Plus, the vulnerability affects more than just iMessage attachments, according to one of the researchers who tweeted that “Apple had to fix other apps, but won’t say what.”
This security flaw also has relevance to the ongoing debate over encryption backdoors.
One of the researchers, Ian Miers, told Wired that encryption backdoors for law enforcement would undermine the effectiveness of encryption overall:
The real message is that encryption is hard. People thought iMessage was secure, and wanted to add ways for law enforcement to get access to it. It’s hard [to protect data] even when you don’t do that. When you do, you make it even harder.

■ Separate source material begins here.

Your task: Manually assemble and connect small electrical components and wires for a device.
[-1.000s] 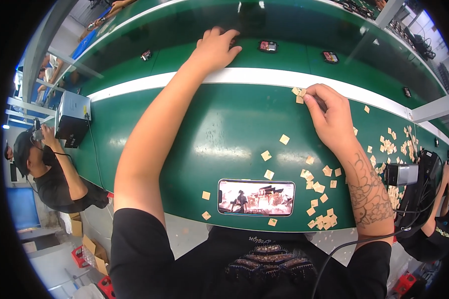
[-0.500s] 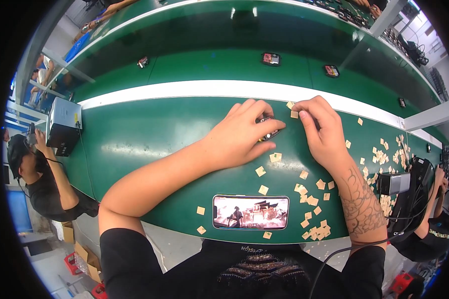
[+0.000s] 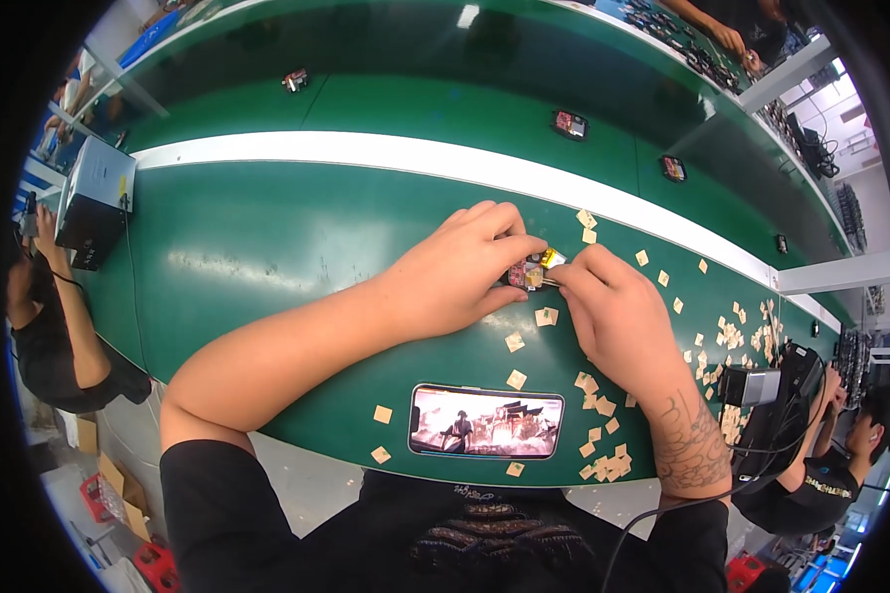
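1. Small dark part with a yellow tab (image 3: 532,271) pinched between both hands, on the green bench (image 3: 267,247) just short of the white stripe (image 3: 366,150) — mid-bench, well in from the near edge.
2. Long axis roughly left-right, yellow end toward the right hand.
3. Left hand (image 3: 455,272) palm down, fingers curled, tips closed on the dark end; forearm slanting in from the near-left.
4. Right hand (image 3: 613,316) knuckles up, thumb and forefinger nipping the yellow end — equally near.
5. Tan paper squares (image 3: 603,405) scattered nearby; phone (image 3: 487,422) at the near edge.

both hands (image 3: 539,282) pinching a small dark part (image 3: 530,273), tan squares (image 3: 603,405) scattered, phone (image 3: 487,421) nearby
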The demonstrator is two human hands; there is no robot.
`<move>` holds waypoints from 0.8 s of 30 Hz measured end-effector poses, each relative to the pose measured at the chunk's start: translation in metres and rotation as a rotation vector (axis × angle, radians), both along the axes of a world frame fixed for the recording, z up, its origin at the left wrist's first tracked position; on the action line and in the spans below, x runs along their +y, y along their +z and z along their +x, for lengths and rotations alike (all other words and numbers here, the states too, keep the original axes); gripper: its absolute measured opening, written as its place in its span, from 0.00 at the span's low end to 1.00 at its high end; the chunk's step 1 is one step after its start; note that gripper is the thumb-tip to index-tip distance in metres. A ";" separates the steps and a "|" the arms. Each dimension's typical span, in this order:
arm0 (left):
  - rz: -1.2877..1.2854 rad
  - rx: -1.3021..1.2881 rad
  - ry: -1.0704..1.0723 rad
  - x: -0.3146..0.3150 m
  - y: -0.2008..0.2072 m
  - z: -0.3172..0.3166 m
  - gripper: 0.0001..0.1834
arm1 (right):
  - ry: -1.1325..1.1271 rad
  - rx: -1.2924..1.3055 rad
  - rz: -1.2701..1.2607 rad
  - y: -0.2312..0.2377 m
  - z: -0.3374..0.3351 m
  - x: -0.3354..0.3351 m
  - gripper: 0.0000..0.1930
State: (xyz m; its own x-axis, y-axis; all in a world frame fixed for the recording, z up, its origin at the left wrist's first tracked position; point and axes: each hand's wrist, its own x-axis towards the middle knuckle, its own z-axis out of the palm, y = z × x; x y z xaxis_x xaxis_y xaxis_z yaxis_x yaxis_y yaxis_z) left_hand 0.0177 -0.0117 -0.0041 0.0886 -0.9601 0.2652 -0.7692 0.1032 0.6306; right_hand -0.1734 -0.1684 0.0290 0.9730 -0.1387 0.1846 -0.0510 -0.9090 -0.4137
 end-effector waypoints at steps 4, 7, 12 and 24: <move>-0.044 0.063 0.030 0.002 -0.006 -0.007 0.28 | 0.033 -0.001 -0.318 0.006 0.005 0.012 0.09; -0.101 -0.012 0.033 0.002 -0.006 -0.011 0.28 | 0.023 -0.005 -0.316 0.001 0.004 0.011 0.09; -0.101 0.024 0.072 0.002 -0.004 -0.012 0.26 | -0.072 -0.134 0.170 -0.017 0.002 -0.007 0.08; -0.040 -0.013 -0.002 0.007 0.005 -0.015 0.36 | -0.072 -0.121 0.365 -0.003 0.000 -0.015 0.09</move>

The update to iOS 9.3 is 222 MB in size and may cause your device to reboot several times, so plan accordingly.
Image of iPhone courtesy of guteksk7 / Shutterstock.com.
JR
The concern now becomes… do we trust this update to NOT give government a new backdoor? Quite frankly, with all the hubbub regarding Apple’s refusal to assist in cracking their own devices, might this all be a ruse to falsely encourage confidence in Apple?
Paul Ducklin
So what you’re saying is that anyone who caves in to government demands for backdoors is a sellout. And anyone who doesn’t cave in is just pretending, and is a sellout.
To be fair, if you think that way, you’re probably selling *yourself* out, because you won’t install the update and so you will have the iMessage backdoor :-)
Bryan
I refuse to sell out and divulge to you if I had an iPhone whether I’d patch it or not.